Your goal
Only one stretch of the data should be retyped: the lines from the line containing "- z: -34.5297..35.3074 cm" through the line containing "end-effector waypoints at". Keep pictures out of it.

Collected data entries:

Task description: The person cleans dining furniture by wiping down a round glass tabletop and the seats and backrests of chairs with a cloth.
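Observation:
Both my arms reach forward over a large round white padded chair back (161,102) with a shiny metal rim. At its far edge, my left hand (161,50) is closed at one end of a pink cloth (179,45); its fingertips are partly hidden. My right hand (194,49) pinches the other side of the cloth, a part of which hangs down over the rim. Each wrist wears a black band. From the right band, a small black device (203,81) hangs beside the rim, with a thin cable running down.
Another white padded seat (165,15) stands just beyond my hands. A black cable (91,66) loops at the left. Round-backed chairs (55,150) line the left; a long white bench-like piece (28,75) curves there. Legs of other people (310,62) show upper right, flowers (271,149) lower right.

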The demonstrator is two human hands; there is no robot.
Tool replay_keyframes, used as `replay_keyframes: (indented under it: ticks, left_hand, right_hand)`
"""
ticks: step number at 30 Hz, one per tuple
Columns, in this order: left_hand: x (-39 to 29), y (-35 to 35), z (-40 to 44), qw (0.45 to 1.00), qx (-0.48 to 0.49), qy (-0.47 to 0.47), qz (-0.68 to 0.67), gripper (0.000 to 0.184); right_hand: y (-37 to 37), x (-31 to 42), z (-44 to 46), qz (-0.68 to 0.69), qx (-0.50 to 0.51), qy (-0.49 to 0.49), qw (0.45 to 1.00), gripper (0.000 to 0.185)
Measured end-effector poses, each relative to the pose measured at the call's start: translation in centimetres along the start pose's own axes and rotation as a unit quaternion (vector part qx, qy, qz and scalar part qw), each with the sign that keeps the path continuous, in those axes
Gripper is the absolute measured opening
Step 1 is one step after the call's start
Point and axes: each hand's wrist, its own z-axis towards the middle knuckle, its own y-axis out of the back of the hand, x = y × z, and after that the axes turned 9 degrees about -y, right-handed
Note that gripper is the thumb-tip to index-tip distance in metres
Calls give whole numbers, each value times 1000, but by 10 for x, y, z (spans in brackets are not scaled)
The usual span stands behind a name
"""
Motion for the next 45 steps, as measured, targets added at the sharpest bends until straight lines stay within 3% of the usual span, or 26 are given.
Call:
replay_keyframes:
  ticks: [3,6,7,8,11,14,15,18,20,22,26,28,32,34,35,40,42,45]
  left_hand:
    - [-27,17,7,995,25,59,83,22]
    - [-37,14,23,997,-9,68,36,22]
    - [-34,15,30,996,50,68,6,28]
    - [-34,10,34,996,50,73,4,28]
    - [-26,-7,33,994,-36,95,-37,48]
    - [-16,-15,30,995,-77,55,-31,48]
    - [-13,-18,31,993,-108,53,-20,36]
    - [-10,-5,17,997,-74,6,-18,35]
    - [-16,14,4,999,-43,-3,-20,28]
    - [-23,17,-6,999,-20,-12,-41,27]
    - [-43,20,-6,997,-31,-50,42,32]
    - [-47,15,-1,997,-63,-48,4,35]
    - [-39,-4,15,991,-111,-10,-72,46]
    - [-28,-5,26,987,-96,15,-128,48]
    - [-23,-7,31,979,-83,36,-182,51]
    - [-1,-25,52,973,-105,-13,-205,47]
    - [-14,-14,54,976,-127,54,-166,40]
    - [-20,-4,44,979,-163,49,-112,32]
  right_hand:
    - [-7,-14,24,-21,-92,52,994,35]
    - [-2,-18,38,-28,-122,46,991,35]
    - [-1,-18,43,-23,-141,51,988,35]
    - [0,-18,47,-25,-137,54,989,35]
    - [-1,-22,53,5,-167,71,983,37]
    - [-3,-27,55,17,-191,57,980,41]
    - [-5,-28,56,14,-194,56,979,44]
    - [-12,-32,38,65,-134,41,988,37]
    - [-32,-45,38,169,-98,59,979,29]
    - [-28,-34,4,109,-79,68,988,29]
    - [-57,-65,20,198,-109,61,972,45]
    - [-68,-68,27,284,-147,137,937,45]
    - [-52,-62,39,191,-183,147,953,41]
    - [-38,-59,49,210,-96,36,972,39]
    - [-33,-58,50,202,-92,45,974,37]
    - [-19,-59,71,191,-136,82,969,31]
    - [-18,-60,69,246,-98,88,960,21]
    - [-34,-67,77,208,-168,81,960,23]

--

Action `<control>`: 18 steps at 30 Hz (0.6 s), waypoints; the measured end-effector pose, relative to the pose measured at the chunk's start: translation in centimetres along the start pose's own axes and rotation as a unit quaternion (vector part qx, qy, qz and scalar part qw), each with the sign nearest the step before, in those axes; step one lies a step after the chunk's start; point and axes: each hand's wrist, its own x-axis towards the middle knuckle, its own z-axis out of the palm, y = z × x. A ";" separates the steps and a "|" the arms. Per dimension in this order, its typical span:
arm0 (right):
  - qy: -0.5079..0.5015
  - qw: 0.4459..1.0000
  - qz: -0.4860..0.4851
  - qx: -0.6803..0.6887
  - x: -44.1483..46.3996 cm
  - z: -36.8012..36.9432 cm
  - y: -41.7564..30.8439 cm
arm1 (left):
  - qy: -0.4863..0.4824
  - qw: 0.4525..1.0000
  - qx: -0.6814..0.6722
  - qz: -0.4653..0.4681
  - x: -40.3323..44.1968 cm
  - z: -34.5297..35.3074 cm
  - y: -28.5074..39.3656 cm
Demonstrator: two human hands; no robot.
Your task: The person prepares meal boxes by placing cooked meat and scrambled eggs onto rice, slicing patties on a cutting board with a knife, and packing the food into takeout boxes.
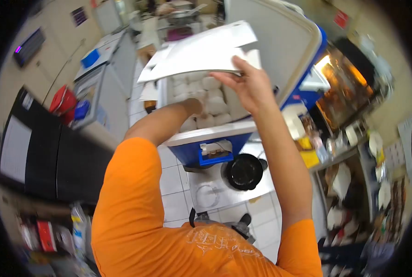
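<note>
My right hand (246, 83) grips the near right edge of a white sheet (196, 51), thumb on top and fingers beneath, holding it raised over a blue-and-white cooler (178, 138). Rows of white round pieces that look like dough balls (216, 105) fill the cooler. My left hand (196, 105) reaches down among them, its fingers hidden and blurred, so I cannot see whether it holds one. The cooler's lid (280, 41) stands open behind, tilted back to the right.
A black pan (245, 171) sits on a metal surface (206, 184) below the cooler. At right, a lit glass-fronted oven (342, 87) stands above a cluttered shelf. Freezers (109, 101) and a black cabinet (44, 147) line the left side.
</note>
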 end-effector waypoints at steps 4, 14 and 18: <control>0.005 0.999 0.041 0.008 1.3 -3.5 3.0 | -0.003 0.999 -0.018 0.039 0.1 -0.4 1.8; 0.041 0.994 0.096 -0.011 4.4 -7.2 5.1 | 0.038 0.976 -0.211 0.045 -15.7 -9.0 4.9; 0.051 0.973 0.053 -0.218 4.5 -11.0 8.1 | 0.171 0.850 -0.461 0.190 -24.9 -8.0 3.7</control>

Written reply
  - z: -34.5297..35.3074 cm
  - y: -28.5074..39.3656 cm
Demonstrator: two human hands; no robot.
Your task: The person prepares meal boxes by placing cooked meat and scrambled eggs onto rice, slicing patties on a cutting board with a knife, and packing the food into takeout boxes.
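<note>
My right hand (246, 83) grips the near right edge of a white sheet (196, 51), thumb on top and fingers beneath, holding it raised over a blue-and-white cooler (178, 138). Rows of white round pieces that look like dough balls (216, 105) fill the cooler. My left hand (196, 105) reaches down among them, its fingers hidden and blurred, so I cannot see whether it holds one. The cooler's lid (280, 41) stands open behind, tilted back to the right.
A black pan (245, 171) sits on a metal surface (206, 184) below the cooler. At right, a lit glass-fronted oven (342, 87) stands above a cluttered shelf. Freezers (109, 101) and a black cabinet (44, 147) line the left side.
</note>
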 end-effector waypoints at steps 4, 14 and 18: <control>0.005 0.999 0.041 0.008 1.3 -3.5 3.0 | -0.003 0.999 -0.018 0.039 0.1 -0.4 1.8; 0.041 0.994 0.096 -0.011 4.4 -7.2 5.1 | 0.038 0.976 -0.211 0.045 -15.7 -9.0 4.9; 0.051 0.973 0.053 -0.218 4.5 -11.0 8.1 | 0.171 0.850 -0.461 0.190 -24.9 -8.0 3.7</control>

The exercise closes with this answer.